In homes, however, lighting is often used only for minutes or hours at a time, and the cost savings are not as evident.

Perhaps that's why, as Susan Dickinson of Dorman's Lighting and Design in Lutherville suggests, the time for widespread use of energy-efficient residential lighting like LED pendants has not yet arrived.

Still, according to Bob Jones with Jones Lighting Specialists in Towson, "a lot of focus in the past couple years has been on energy conservation. Effort has been placed on LEDs (light-emitting diodes) for architectural lighting. Even some decorative fixtures are being made with LEDs. Most new lighting has an awareness of energy conservation. LED lighting and CFLs [compact fluorescent lamps] work well in fixtures or lamps where the light source is concealed with shades or frosted glass."

There has also been some evolution in how lighting is used to create an effect. "Using lighting to define 'spaces' in a room is an emerging trend," says interior designer Lynn Coffland of Coffland Design. "Several years ago, I started suspending pendant lighting over bedside tables in bedrooms to replace bedside lamps. I see that trend emerging more frequently now."

Although functional and technological changes in the lighting industry have been easy to see, stylistic trends have been less apparent. What's happening is a slower change, and the styles in vogue today are simpler, more organic.

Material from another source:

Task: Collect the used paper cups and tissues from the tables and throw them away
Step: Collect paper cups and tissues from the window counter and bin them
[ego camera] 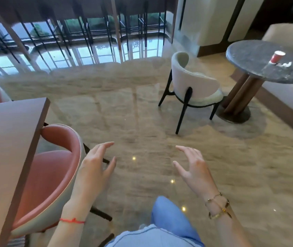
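In the head view, both hands were held out low in front of the body over bare floor. The left hand (95, 163) had its fingers spread and loosely curled, holding nothing; the right hand (191, 166) was the same, fingers apart and empty. A knee in blue denim showed below and between them, which suggested a stride in progress.

The task's things lay well ahead of the right hand and off to its right: a red cup (277, 57) stood on the round table (249, 56), and a white tissue (283, 64), crumpled as far as could be told, lay just beside the cup on its nearer side. A white chair (193, 84) stood between the hands and that table, slightly left of the direct line. Close beside the left hand were a pink chair (53, 168) and the corner of a brown table (13, 139), whose visible top carried nothing to collect.

The step in hand seemed to be the approach. To do it well, the person would have passed to the right of the white chair rather than squeezing by its legs, and come right up to the round table before reaching. One hand could have taken the cup around its wall, kept upright in case liquid remained, while the other pinched up the tissue.
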`<move>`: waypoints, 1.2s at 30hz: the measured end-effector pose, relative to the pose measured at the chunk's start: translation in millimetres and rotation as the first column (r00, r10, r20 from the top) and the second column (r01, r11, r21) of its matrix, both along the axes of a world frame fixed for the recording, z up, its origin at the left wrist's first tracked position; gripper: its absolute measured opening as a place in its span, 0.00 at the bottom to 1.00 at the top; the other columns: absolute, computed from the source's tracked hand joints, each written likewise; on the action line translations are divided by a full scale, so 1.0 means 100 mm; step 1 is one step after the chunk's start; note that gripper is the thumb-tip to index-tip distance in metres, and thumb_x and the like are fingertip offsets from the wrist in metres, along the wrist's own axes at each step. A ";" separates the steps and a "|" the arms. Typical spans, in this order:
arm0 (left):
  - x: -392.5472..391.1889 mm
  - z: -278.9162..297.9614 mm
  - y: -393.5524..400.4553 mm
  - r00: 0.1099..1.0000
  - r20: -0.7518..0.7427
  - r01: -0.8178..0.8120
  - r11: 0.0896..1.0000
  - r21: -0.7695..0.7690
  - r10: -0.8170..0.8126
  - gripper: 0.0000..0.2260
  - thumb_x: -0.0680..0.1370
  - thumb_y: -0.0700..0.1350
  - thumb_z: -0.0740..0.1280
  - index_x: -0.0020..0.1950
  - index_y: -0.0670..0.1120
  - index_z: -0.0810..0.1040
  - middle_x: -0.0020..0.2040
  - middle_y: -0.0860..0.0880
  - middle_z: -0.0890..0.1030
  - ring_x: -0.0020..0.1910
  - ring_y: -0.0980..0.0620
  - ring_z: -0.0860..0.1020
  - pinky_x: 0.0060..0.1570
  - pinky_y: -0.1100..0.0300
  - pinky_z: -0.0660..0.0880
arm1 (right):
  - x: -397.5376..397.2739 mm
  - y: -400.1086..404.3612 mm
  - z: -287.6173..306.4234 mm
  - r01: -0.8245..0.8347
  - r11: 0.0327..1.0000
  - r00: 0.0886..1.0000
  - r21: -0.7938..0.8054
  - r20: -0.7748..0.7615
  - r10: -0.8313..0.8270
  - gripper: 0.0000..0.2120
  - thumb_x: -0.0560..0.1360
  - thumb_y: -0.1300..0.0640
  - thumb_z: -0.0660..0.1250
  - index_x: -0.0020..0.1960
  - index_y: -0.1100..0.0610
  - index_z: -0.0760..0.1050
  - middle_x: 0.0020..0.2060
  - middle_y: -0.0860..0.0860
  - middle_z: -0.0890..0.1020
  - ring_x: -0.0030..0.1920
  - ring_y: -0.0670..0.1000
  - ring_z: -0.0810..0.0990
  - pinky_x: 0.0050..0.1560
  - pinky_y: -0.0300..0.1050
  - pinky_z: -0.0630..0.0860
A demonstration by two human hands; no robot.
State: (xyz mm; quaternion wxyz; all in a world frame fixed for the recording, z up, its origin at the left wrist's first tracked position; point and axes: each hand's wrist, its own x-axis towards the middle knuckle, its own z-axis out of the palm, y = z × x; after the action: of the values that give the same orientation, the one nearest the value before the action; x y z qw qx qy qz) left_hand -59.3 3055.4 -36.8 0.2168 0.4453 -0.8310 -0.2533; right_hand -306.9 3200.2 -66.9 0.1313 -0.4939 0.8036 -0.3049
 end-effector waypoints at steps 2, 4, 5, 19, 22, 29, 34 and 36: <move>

The traditional look, suggests Jones, will probably always be in demand, but popular right now is a style he refers to as "soft-edge modern." Inspired most notably by interior designer Barbara Barry, the aesthetic is one of simplicitity, at once classic and modern, subtly juxtaposing clean lines and worn finishes. "It's a warm classic look with a streamlined modern edge," says Jones.

Dickson agrees that in our area, classic styles remain fashionable. "Trends we are seeing include hand- wrought, jeweled, metal-painted finishes, and some midcentury modern."

The ubiquitous suspended "drum" shade also continues to be popular. However, as drum shade ceiling fixtures are now being incorporated with the decor of fast-food restaurants, lighting designers are challenged to reinvent the look for residential use. As such, Dickinson notes more ornamented and "chandelier-like" embellishments being added to the designs.

While popular styles and forms are often simple and subtle, there is also now a wider variety of sizes and shapes than ever before.

"In the past, you either had a sconce, a chandelier or a lantern. There are a lot of new shapes on the market," Dickinson says, explaining that spherical and linear fixtures are being designed to break up the monotony. "You don't want to go through a house and see a chandelier in every space."

Also creating variety in a lighting scheme is the diverse range of finishes available.

"Polished nickel is strong and has been for a while," says Jones, "and bronze sells well. Chalky and crusty finishes are also popular, what we like to call 'tortured finishes,' as well as silver leaf and gold leaf."

Dickinson notes the popularity of matte silver leaf, chrome and dark bronze finishes. "A very versatile finish I love, often called by various names like 'argentum,' is essentially a combination of silver, gold and bronze that reads as a warm silver finish."

From an interior designer's perspective, Coffland suggests, "crystal [clean cut, not faceted] is still very popular … and the mercury glass look has come onto the market in lamps — when paired with a streamlined shade, the effect can be unexpected and quite lovely."

Gone are the days of polished brass, though, at least for now. "Twenty-five years ago, 50 percent of my showroom was polished brass; now it's only 10 percent," says Jones. However, he says, "The trends are all on one big carousel — everything will be back in style."